Exercise instructions - Transcribe each line below without altering anything.

Source material -
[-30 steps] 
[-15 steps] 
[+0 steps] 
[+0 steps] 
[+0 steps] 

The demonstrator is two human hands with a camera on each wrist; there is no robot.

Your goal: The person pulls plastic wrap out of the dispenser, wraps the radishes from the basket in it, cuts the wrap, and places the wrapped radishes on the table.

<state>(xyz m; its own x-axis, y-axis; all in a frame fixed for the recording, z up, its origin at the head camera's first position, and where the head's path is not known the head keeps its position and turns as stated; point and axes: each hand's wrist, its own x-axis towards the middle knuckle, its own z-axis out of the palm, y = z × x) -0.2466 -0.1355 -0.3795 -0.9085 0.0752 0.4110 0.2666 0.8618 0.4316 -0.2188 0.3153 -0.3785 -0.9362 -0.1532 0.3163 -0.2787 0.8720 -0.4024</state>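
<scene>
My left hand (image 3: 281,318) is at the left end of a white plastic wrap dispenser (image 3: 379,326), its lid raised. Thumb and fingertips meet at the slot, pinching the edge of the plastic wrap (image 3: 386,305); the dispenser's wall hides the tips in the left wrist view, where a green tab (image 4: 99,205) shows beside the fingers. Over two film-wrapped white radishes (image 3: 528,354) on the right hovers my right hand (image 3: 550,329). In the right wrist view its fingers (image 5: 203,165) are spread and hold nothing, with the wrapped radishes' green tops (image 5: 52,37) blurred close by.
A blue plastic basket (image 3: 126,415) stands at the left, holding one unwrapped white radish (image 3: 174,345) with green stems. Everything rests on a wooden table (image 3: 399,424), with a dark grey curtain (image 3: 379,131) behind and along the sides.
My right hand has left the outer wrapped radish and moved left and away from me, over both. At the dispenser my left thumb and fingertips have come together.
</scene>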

Completed exercise -
[-30 steps] 
[-15 steps] 
[+0 steps] 
[+0 steps] 
[+0 steps] 

The demonstrator is two human hands with a camera on each wrist; there is no robot.

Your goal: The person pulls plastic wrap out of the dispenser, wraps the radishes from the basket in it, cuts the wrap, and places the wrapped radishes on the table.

<state>(xyz m; its own x-axis, y-axis; all in a frame fixed for the recording, z up, its origin at the head camera's first position, and where the head's path is not known the head keeps its position and turns as stated; point and axes: each hand's wrist, its own x-axis towards the middle knuckle, its own z-axis out of the palm, y = z × x) -0.2466 -0.1355 -0.3795 -0.9085 0.0752 0.4110 0.2666 0.8618 0.4316 -0.2188 0.3153 -0.3785 -0.9362 -0.1532 0.3163 -0.2787 0.8720 -0.4024</state>
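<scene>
My left hand (image 3: 281,318) is at the left end of a white plastic wrap dispenser (image 3: 379,326), its lid raised. Thumb and fingertips meet at the slot, pinching the edge of the plastic wrap (image 3: 386,305); the dispenser's wall hides the tips in the left wrist view, where a green tab (image 4: 99,205) shows beside the fingers. Over two film-wrapped white radishes (image 3: 528,354) on the right hovers my right hand (image 3: 550,329). In the right wrist view its fingers (image 5: 203,165) are spread and hold nothing, with the wrapped radishes' green tops (image 5: 52,37) blurred close by.
A blue plastic basket (image 3: 126,415) stands at the left, holding one unwrapped white radish (image 3: 174,345) with green stems. Everything rests on a wooden table (image 3: 399,424), with a dark grey curtain (image 3: 379,131) behind and along the sides.
My right hand has left the outer wrapped radish and moved left and away from me, over both. At the dispenser my left thumb and fingertips have come together.
</scene>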

With that, the exercise is complete.